## WHAT TO DO
Please reproduce the data exactly and omit the pictures.

## STORED DATA
<<<<

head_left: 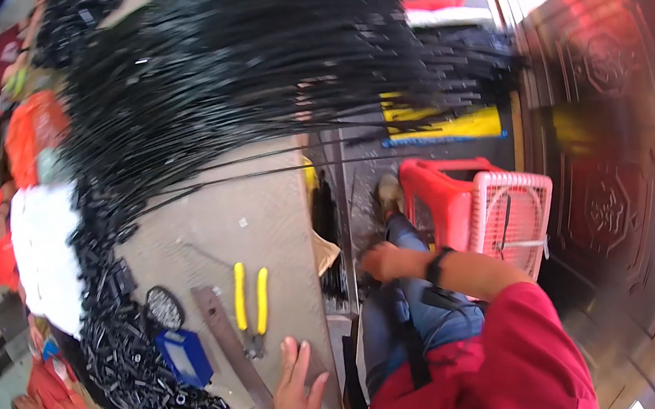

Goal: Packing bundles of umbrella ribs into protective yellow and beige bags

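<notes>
The left hand (297,392) lies flat and open on the near edge of the pale worktable (255,218), fingers spread upward, gripping nothing. Just beyond its fingertips lie the yellow-handled metal cutters (252,305), and touching them on the left, a long flat grey metal bar (230,347) slants across the tabletop. Further left of that hand sits a small blue plastic box (183,355); what it holds cannot be made out. Next to the box is a small round coil of black wire (165,307).

The right hand (384,261), with a black wristband (435,266) on its wrist, reaches down past the table's edge toward the space beside the person's blue-jeaned knee; the fingers curl loosely, but whether they grip anything cannot be told. Just beyond that hand stands a red plastic stool (442,198) with a pink plastic mesh basket (510,215) against it; a thin black strand hangs across the mesh.

Far above both hands, a big sheaf of long black cable ties (239,58) fans over the table. A heap of small black plastic pieces (133,363) runs along the left hand's far side.
</notes>
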Motion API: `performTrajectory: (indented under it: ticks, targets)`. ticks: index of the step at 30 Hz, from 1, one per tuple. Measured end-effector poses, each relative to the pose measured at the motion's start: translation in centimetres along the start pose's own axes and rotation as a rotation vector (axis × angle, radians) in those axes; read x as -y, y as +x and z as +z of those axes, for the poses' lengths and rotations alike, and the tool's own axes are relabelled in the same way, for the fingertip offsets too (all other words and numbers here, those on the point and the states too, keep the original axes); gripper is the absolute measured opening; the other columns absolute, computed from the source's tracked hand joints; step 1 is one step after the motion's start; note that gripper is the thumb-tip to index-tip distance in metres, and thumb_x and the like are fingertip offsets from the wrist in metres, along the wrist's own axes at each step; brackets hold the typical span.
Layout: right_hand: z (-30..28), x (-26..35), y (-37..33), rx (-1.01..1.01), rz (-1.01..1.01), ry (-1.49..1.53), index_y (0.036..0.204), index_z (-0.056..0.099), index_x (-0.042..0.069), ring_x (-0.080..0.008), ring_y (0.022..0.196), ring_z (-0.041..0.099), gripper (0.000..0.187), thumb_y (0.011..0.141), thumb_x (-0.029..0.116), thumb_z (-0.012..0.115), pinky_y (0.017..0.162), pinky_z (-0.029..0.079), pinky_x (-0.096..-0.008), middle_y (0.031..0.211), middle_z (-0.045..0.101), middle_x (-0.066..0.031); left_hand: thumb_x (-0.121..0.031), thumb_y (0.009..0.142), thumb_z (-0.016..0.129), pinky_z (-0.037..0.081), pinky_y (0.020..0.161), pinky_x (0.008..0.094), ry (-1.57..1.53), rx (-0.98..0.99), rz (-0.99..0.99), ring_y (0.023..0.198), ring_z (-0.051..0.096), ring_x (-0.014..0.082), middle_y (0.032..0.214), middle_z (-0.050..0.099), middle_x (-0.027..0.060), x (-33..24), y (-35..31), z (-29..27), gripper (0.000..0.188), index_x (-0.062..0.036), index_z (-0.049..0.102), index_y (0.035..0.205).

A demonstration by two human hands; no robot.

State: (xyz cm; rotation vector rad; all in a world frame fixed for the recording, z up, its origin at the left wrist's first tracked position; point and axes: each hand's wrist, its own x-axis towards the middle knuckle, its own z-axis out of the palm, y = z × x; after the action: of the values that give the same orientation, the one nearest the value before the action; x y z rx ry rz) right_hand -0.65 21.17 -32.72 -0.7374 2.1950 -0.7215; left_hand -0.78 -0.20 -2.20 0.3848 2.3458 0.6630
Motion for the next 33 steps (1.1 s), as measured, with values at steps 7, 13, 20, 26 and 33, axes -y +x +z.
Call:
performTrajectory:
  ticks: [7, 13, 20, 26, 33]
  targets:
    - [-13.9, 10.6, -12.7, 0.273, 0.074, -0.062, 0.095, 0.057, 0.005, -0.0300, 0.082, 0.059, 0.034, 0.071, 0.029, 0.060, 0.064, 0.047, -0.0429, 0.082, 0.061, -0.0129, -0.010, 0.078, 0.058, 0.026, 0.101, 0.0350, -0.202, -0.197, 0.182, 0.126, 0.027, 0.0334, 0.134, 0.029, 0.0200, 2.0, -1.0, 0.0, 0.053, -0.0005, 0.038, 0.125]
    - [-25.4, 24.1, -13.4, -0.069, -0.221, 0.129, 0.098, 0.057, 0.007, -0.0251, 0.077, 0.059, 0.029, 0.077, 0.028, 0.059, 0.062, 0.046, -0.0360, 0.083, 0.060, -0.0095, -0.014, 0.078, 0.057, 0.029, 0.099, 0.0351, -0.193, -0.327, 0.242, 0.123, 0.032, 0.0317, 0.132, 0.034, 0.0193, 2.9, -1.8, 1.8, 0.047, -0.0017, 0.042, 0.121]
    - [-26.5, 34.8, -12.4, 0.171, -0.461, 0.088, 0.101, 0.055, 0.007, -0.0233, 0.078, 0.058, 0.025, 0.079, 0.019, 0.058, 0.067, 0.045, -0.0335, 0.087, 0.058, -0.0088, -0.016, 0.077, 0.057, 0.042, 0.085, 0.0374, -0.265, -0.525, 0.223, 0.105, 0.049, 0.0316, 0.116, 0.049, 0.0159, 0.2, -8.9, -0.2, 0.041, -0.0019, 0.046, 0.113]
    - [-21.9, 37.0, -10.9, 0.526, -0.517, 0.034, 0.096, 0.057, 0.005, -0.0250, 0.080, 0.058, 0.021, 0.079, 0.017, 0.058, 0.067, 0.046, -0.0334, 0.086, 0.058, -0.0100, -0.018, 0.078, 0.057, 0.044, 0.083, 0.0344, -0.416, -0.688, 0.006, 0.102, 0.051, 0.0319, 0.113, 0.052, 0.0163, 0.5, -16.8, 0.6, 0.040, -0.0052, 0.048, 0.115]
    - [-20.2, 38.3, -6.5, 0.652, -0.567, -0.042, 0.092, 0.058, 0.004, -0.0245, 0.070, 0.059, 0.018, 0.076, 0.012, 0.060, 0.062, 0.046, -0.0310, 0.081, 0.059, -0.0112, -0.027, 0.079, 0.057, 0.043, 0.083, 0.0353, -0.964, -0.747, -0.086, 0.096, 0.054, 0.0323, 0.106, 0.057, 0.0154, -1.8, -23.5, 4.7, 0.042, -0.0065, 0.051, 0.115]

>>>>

## WRITTEN REPLY
head_left: 

Goal: Packing bundles of umbrella ribs into protective yellow and beige bags

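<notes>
The left hand (297,392) lies flat and open on the near edge of the pale worktable (255,218), fingers spread upward, gripping nothing. Just beyond its fingertips lie the yellow-handled metal cutters (252,305), and touching them on the left, a long flat grey metal bar (230,347) slants across the tabletop. Further left of that hand sits a small blue plastic box (183,355); what it holds cannot be made out. Next to the box is a small round coil of black wire (165,307).

The right hand (384,261), with a black wristband (435,266) on its wrist, reaches down past the table's edge toward the space beside the person's blue-jeaned knee; the fingers curl loosely, but whether they grip anything cannot be told. Just beyond that hand stands a red plastic stool (442,198) with a pink plastic mesh basket (510,215) against it; a thin black strand hangs across the mesh.

Far above both hands, a big sheaf of long black cable ties (239,58) fans over the table. A heap of small black plastic pieces (133,363) runs along the left hand's far side.
</notes>
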Motion API: `performTrajectory: (indented under it: ticks, targets)`. ticks: index of the step at 30 Hz, from 1, one per tuple. Measured end-effector poses, each relative to the pose measured at the motion's start: translation in centimetres along the start pose's own axes and rotation as a rotation vector (axis × angle, radians) in those axes; read x as -y, y as +x and z as +z of those axes, for the poses' lengths and rotations alike, and the tool's own axes are relabelled in the same way, for the fingertip offsets too (all other words and numbers here, those on the point and the states too, keep the original axes); gripper is the absolute measured opening; the other columns absolute, computed from the source's tracked hand joints; step 1 is one step after the motion's start; note that gripper is the thumb-tip to index-tip distance in metres, and thumb_x and the like are fingertip offsets from the wrist in metres, along the wrist's own axes at each step; brackets hold the typical span.
Layout: right_hand: z (-30..28), x (-26..35), y (-37..33), rx (-1.01..1.01), rz (-1.01..1.01), ry (-1.49..1.53), index_y (0.036..0.204), index_z (-0.056..0.099), index_x (-0.042..0.069), ring_x (-0.080..0.008), ring_y (0.022..0.196), ring_z (-0.041..0.099), gripper (0.000..0.187), thumb_y (0.011..0.141), thumb_x (-0.029..0.116), thumb_z (-0.012..0.115), pinky_y (0.017..0.162), pinky_z (-0.029..0.079), pinky_x (-0.096..-0.008), middle_y (0.031..0.211), middle_z (-0.045..0.101), middle_x (-0.066..0.031); left_hand: thumb_x (-0.121..0.031), thumb_y (0.009..0.142), thumb_z (-0.016..0.129), pinky_z (-0.037..0.081), pinky_y (0.020..0.161), pinky_x (0.008..0.094), ry (-1.57..1.53), rx (-0.98..0.99), rz (-0.99..0.99), ring_y (0.023..0.198), ring_z (-0.051..0.096), ring_x (-0.014..0.082), middle_y (0.032..0.214), middle_z (-0.050..0.099), middle_x (-0.027..0.060), x (-33..24), y (-35..31), z (-29..27), gripper (0.000..0.188), index_x (-0.062..0.036), index_z (-0.049..0.102), index_y (0.035..0.205).

A demonstration by two human hands; no robot.

State: (xyz cm; rotation vector rad; all in a world frame fixed for the recording, z up, its origin at the left wrist's first tracked position; point and axes: each hand's wrist, its own x-axis towards the middle knuckle, its own z-axis out of the palm, y = z × x; after the action: of the values that give the same orientation, the one nearest the value before the action; x y z rx ry rz) right_hand -0.65 21.17 -32.72 -0.7374 2.1950 -0.7215; left_hand -0.78 -0.20 -2.20 0.3848 2.3458 0.6630
Motion for the next 33 steps (1.1 s), as measured, with values at steps 7, 13, 20, 26 and 33, axes -y +x +z.
Call:
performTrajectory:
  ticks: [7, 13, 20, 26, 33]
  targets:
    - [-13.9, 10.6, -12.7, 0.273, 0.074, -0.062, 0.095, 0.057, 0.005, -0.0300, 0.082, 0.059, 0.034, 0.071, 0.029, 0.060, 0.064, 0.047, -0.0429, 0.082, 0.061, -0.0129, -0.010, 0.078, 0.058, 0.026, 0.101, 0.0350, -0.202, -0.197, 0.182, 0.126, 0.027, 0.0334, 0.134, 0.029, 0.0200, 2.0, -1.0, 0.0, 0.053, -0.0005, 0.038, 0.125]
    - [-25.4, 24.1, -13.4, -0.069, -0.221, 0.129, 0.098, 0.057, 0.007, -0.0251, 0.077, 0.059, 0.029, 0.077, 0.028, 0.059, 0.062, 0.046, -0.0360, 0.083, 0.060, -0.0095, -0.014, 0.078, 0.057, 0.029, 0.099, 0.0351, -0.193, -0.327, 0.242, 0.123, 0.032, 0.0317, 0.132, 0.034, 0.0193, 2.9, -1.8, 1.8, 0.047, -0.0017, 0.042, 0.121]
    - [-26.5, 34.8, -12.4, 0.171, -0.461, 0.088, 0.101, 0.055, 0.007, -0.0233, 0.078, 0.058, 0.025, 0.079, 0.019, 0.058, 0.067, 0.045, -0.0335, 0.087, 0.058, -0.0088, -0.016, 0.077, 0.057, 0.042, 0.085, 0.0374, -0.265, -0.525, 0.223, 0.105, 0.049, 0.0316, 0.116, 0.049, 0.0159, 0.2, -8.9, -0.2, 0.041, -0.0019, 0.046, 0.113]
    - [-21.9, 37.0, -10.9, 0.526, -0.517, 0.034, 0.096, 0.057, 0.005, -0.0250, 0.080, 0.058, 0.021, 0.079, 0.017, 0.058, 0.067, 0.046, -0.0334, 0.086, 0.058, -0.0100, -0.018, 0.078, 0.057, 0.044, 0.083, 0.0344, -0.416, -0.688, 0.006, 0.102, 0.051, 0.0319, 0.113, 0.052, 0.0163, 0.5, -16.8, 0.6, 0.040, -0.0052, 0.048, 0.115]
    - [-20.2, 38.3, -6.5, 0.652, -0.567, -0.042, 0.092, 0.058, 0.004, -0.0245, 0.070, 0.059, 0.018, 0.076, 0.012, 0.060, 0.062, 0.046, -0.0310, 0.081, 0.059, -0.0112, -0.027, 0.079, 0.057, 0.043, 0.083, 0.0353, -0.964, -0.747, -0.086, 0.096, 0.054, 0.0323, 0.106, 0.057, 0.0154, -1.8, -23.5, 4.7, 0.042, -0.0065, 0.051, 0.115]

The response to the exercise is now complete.